• _Aim of the task_
In the entries below, which lines run from the one containing "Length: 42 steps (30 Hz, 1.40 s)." to the one containing "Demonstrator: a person"? Copy exactly those lines, ends included, and no others.

• _Data provided_
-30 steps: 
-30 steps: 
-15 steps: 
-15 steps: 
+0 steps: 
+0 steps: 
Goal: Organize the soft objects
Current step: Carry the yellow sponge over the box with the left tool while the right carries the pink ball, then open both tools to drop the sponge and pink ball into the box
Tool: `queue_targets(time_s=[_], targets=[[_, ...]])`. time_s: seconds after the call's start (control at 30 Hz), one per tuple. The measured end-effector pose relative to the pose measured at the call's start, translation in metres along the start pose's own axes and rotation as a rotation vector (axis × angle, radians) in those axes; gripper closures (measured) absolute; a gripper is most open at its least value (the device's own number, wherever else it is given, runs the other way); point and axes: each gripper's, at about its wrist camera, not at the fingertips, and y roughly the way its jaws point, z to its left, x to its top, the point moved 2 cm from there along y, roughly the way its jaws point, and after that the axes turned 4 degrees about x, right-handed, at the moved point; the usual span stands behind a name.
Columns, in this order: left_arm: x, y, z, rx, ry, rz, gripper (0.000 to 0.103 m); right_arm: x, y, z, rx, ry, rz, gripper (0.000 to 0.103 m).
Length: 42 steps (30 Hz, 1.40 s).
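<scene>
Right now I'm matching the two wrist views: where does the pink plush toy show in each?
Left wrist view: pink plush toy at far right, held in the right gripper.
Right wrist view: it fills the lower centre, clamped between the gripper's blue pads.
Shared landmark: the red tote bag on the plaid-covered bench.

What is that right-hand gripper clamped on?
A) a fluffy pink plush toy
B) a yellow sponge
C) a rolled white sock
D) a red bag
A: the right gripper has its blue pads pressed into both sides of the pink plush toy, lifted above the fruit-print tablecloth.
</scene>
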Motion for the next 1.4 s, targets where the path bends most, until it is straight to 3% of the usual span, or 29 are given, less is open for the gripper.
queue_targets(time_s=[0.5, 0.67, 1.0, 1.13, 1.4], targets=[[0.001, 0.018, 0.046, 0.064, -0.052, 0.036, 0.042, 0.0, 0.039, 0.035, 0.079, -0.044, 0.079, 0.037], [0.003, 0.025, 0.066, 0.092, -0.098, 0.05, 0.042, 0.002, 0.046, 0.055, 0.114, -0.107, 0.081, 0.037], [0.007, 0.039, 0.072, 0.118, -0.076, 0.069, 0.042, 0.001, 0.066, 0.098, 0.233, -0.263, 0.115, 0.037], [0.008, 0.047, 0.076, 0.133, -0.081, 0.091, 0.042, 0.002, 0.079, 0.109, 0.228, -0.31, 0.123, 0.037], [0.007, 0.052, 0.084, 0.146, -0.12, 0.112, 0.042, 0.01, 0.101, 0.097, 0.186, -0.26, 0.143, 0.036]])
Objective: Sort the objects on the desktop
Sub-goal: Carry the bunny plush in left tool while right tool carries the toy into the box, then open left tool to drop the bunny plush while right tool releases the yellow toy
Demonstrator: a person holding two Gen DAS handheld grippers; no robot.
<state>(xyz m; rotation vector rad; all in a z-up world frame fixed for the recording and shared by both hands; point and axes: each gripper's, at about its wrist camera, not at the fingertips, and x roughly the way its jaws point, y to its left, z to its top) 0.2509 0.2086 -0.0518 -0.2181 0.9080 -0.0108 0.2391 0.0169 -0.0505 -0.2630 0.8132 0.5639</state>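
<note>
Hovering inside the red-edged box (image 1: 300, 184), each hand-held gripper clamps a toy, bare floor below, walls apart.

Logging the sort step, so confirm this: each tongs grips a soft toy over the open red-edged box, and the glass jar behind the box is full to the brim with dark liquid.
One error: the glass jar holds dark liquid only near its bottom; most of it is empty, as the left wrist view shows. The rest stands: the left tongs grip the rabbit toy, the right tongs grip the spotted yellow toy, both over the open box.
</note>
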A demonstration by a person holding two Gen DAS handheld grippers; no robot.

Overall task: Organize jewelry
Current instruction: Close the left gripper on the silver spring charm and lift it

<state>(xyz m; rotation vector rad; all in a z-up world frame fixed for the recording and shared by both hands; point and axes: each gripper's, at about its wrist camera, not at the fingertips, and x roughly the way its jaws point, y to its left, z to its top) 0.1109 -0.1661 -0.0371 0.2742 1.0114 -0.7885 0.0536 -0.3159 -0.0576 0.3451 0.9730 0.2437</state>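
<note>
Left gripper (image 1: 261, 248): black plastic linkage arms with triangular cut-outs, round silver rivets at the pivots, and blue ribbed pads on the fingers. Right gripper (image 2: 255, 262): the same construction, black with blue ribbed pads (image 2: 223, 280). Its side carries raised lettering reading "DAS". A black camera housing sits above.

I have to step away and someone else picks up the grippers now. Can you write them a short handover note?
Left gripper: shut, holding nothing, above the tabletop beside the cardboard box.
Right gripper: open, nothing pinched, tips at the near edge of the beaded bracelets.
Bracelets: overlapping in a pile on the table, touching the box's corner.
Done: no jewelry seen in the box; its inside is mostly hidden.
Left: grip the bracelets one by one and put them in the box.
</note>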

• _Problem solution_
Length: 42 steps (30 Hz, 1.40 s).
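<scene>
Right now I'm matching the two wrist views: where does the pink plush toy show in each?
Left wrist view: pink plush toy at far right, held in the right gripper.
Right wrist view: it fills the lower centre, clamped between the gripper's blue pads.
Shared landmark: the red tote bag on the plaid-covered bench.

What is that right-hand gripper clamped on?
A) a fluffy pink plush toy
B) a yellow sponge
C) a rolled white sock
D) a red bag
A: the right gripper has its blue pads pressed into both sides of the pink plush toy, lifted above the fruit-print tablecloth.
</scene>
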Motion for the next 1.4 s, targets where the path bends most, until it is straight to 3% of the usual span, or 29 are given, less is open for the gripper.
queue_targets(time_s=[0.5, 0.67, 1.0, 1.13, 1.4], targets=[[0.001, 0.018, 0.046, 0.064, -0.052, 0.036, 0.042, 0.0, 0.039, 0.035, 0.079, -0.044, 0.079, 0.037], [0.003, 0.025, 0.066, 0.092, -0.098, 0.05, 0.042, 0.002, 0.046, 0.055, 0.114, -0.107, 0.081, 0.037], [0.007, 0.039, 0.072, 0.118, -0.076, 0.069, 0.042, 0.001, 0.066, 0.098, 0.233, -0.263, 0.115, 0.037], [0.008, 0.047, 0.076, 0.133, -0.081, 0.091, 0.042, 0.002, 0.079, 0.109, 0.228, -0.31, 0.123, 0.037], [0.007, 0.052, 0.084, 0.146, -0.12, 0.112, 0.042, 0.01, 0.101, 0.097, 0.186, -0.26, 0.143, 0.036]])
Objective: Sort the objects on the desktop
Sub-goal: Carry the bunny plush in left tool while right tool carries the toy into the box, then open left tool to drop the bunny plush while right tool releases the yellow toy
Demonstrator: a person holding two Gen DAS handheld grippers; no robot.

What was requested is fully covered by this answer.